Майка поморщилась. Она не любила тараканов.

— Да, корявка, — покивал Никифор. — Ошибиться может даже большинство. Но это правильнее, потому что сообща ошибку и найти легче, и с нею справиться. Гораздо хуже, если ошибается кто-то один, а остальным приказано считаться с его заблуждениями.

— Да, несправедливо, — признала Майка и, желая завершить непростую тему, уточнила. — В общем, главного у вас тут нет.

— Почему же? Конечно, есть, моя внучатая честь, — Никифор коротко поклонился. — В «Детском мире» самым главным считается Директор.

— А зачем? Если все и так на своих местах, — ехидно спросила девочка.

— На случай форс-мажора. Иногда ведь нет времени на болтологию. Нужно принимать решение здесь и немедленно. Вот и приходится…

— Он строгий? — слово «Директор» вызывало у школьницы священный ужас.

— Директор? Пан? — Никифор старался говорить со всей возможной серьезностью. — Еще бы! Отчитывает, чехвостит так, что мало не кажется.

— И в дневник пишет?

— Если б дневники у нас водились, то и писал бы. Запросто. Вообще, корявка, неплохая идея, — Никифор задумался. — Надо б на Совете дружины покумекать. Может, тоже заведем себе «Дневники жалоб и предложений».

— Он не злой, этот Пан Директор? — спросила Майка.

— Приставучий. Выговоры так и лепит — то в лоб, то по лбу.

— Дерется? — ужаснулась школьница.

— Иногда рад бы, да прав у него нет. Приходится метким глаголом бить.

— Как это?

— Непросто. Есть у нас такое приспособление: ну, вроде мишени из мягких материалов. Мы эту мишень на стену вешаем. А на мишень

клеим изображения сотрудников. Директор Пан выходит на позицию. Все смотрят, а те, у кого совесть нечиста, плачут-рыдают. Готовятся к бесславной участи.
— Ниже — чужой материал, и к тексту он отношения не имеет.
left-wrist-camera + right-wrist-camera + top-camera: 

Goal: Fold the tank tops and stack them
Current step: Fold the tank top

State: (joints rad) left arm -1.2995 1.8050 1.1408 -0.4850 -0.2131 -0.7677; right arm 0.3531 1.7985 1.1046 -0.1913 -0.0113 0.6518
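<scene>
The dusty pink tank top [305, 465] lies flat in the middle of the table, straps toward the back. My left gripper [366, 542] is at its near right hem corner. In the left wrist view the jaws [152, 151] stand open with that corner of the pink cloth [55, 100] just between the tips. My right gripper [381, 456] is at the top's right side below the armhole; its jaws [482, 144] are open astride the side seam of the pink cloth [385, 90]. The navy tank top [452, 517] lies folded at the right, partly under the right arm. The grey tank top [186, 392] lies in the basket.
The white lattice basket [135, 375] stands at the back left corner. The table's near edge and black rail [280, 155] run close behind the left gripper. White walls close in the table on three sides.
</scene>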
И вот берет он оперенные глаголы и пуляет ими по изображениям.

— Знаю-знаю! — воскликнула Майка.

Никифор объяснял девочке игру «дартс». Тогда, в 1995 году, ни он, ни она не знали ее родного названия, что впрочем, не мешало им этой игрой увлекаться.

— …в кого глагол попадет, тот нарекается дурнем навылет, — Никифор улыбнулся.
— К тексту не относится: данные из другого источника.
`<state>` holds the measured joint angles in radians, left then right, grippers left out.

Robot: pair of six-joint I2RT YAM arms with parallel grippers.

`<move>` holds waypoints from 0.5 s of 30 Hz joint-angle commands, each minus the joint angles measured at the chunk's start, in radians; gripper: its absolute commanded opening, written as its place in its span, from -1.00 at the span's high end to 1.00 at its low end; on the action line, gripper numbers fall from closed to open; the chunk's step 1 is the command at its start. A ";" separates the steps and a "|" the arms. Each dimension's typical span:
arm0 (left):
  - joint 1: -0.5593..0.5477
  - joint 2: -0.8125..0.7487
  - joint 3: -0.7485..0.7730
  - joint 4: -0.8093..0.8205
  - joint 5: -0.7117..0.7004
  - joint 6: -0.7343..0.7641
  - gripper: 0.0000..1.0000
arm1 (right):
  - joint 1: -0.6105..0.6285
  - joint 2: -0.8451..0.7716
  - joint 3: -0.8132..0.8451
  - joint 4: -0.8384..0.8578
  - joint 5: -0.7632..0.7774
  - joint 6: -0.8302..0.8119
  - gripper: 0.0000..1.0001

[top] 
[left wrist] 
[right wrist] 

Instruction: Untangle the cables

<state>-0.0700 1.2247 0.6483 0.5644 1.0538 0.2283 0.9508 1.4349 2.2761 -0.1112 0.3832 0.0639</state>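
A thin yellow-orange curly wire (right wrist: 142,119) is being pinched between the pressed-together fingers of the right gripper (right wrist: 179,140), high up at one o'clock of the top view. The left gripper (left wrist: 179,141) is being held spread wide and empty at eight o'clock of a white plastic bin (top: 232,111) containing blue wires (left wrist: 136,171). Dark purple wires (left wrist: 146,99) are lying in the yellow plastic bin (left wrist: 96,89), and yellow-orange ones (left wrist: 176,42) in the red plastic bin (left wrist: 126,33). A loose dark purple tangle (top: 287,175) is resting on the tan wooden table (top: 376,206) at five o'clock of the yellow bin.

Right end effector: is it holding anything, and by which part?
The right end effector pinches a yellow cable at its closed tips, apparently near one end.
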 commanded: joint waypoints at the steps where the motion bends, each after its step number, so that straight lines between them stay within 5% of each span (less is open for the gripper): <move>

— Вы меня разыгрываете, — догадалась, наконец, Майка.

— Я учу тебя слушать, — возразил он. — Самые большие глупости на свете именно так и произносятся — без всякой улыбки. Помни это, корявка.

— Я попробую… А мне с ним обязательно надо встречаться?

— С кем?

— С ним… С директором.

— Страшно?

— Немножко.

— Не робей, он не кусается.

А Майка все равно робела.

Дёма и Гогия

Из всех помещений, которые существуют на свете, больше всего Майка боялась кабинета директора. Ей даже к зубному врачу было не так страшно ходить, как на ковер к Марь-Семенне в ее небольшую комнатку на втором этаже.

Директор школы-гимназии номер двадцать девять была серьезным человеком: она круто кудрявилась волосами, блестела большими каменными бусами, ширилась всем телом, всех видела и все замечала.

Если Марь-Семенна шествовала по школе, то услышать ее можно было и без всяких ушей. Она плыла, как большой корабль, а ученики бежали впереди — прятаться. От топота множества ног половицы потихоньку дрожали, а учителя спешно цепляли одинаковые лица — они все делались радостные, а глаза у них блестели не хуже каменных директорских бус.

К Марь-Семенне все относились с особым чувством. Даже Майкина мама не пускала ее на порог: снимать мерки для новых платьев она специально ходила к директрисе на дом.

— …потому что хлеб за брюхом не ходит, — объясняла мама.

Судьба долго миловала Майку. Девочка видела директрису крайне редко и издалека, а знала про нее только одно слово.

Демагогия.

В их гимназии всем было известно, что Марь-Семенна любит припечатывать этим словом самые разнообразные явления жизни.

Смешное слово. Майке оно даже нравилось. Она представляла себе двуликого мальчика. Одно лицо у него называлось Дёма, а другое — Гогия.

— Вах, нэ? Ты чего такое говоришь, товарищ, — так Майка представляла себе Гогию.

— У меня к вам дело ответственной важности, — будто бы отвечал ему Дёма. — Я хочу проинформировать, что земля круглая и вертится целыми днями годы напролет.

— Как шаверма-шаурма, да? — ерничал смешливый Гогия. — А чего мы стоим и не падаем, если круглая твоя земля?

— Потому что гравитация, — пояснял Дёма.

— Э, товарищ, какой-такой гравий-та. Не годится так, когда сковородку покупать надо, еду варить-кушать, жить, чтобы на счастье и в добре, — говорил весельчак Гогия.